Oh, and how come the satellite pictures of the falling Titanic seem to be looking from the ground up? Ahem.

This is a very different Donna, at least on the surface: her reaction to being laid off does not present her in a good light, and she shows no interest in Wilf’s alien obsession. But this is the last point in the story in which she’s relatively untested by adversity. And Sylvia’s casually delivered “To be honest, I’ve given up on you” hits like a punch.

Donna is visited a number of times by a very Doctorish Rose, and her reaction is a little more accepting each time, showing how the hardships she suffers bring out her resourcefulness. Things start to get very dark, giving us a glimpse into the bleak world view that lurks behind RTD’s light touch, as also seen last episode (interesting comment by Nuallain on Midnight about RTD using his last chance to write the sort of crowd-pleasing episode which Moffat has so far had the luxury of writing- we seem to have another example of this here). The inhabitants of radiation-soaked southern England become refugees, France has closed its borders, people are billeted, dozens to a property, in the residential streets of northern cities while the army patrols outside; there’s some kind of “emergency government”; and finally the obvious foreigners, including a rather likeable example of the ever so slightly dodgy ethnic stereotypes, are sent off to “labour camps”. It’s not spelled out for the kids, but Wilf knows exactly what’s going on.
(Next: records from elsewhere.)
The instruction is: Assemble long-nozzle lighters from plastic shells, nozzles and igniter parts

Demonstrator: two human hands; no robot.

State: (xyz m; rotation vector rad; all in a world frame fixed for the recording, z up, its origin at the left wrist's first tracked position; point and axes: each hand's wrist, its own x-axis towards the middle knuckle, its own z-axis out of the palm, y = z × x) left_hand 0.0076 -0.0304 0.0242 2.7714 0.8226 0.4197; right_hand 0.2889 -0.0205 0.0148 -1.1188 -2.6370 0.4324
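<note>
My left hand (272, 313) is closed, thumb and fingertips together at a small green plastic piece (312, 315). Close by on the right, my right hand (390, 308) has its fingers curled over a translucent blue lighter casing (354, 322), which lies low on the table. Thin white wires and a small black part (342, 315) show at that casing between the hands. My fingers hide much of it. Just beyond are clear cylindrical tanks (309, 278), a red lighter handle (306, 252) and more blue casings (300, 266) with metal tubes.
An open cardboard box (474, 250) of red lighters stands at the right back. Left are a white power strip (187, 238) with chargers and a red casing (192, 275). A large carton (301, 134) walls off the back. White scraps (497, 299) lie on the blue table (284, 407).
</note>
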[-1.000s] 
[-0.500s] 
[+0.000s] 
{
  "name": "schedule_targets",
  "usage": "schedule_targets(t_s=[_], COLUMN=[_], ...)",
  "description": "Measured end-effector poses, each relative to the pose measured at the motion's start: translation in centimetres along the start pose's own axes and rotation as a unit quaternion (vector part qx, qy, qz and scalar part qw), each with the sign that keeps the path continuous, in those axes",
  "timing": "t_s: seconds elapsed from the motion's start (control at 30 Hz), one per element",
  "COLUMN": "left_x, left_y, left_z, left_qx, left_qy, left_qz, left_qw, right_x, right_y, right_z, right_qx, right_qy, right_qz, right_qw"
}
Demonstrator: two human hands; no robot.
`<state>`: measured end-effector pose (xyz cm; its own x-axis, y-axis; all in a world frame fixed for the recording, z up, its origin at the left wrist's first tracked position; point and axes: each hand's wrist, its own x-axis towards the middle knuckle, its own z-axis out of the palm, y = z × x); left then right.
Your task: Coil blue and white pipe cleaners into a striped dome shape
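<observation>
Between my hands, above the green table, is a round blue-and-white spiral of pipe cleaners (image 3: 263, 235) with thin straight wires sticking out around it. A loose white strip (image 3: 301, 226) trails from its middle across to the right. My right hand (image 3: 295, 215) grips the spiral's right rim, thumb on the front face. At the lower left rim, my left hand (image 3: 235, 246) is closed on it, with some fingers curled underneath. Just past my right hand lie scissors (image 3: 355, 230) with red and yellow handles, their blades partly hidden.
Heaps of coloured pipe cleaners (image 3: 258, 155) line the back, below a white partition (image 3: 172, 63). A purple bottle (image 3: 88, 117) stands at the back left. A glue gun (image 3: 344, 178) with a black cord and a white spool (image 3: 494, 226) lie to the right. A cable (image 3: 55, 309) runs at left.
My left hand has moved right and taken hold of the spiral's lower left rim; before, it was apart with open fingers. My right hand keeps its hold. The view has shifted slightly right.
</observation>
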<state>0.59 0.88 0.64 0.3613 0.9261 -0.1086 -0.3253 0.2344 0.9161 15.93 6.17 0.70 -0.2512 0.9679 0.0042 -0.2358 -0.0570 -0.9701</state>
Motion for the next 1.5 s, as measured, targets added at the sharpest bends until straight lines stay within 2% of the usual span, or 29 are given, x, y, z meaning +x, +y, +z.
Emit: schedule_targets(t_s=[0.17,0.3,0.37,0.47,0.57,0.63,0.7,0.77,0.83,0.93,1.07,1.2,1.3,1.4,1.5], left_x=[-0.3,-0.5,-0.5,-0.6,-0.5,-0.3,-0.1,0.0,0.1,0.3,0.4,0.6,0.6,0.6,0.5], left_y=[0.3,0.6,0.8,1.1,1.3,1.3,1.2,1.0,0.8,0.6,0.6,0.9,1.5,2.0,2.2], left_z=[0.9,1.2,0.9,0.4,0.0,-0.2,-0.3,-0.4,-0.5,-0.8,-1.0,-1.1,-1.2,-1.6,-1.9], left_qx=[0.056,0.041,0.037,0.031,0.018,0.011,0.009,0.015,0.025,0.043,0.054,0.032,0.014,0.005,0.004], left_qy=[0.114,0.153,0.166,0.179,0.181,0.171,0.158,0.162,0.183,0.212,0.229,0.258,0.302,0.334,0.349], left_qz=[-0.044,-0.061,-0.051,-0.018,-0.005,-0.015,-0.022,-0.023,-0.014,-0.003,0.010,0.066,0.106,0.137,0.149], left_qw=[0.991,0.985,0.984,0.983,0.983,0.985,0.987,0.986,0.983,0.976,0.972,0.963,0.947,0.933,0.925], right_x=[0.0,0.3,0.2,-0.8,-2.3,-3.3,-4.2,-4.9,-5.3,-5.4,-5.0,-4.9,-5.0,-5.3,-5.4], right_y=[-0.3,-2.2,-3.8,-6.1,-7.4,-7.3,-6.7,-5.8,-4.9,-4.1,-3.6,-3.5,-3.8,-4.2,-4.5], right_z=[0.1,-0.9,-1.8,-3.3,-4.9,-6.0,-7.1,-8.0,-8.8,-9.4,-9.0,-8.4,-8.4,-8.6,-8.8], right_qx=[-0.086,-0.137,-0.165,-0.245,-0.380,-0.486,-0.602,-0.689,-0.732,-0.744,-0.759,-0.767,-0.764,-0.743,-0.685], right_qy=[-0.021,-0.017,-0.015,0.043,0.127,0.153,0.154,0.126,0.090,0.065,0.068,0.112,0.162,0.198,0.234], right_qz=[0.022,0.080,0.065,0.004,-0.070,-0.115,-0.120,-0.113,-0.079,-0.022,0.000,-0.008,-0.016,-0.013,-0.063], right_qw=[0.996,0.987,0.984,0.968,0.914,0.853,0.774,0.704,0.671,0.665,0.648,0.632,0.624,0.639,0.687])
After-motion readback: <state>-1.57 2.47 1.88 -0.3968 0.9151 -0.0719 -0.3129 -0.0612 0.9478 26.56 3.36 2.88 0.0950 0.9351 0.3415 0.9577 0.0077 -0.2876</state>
Sylvia, by this point, is quite horribly, cripplingly depressed; Jacqueline King portrays this brilliantly. Her final scene with Donna (“I suppose I’ve always been a disappointment.” “…Yeah…”) is understated and utterly heartbreaking.

It’s clear something is coming; not only is Rose warning of “The Darkness” that’s coming. We seem to have heard this before; a very similar phrasing was used in They Keep Killing Suzie. But far more effective is Wilf’s realisation that the stars are going out. So on we zoom towards the final scenes, with a Rose so Doctorish she might as well start calling herself Romana, a dying TARDIS, and a nice little re-enactment of the mirrors scene from Kinda. Catherine Tate really is sublime here in her delivery of every line- I love her desperate denial of her own certain death. Well, sort of certain. It’s a bit timey-wimey.

Everything returns to normal with Donna’s sacrifice, the Doctor notes all the odd coincidences surrounding Donna’s life, and the phrase “Bad Wolf” suddenly appears everywhere for no obvious reason. That’ll be a season finale coming up, then.

Brilliant. Something that could only be attempted once, so it’s great that it was done well. The amount of fanwank was nicely judged, nice but not excessive, and there was just the right amount of dystopian pessimism. And then there’s Catherine Tate. Wow. Best actress in Doctor Who ever. 5/5.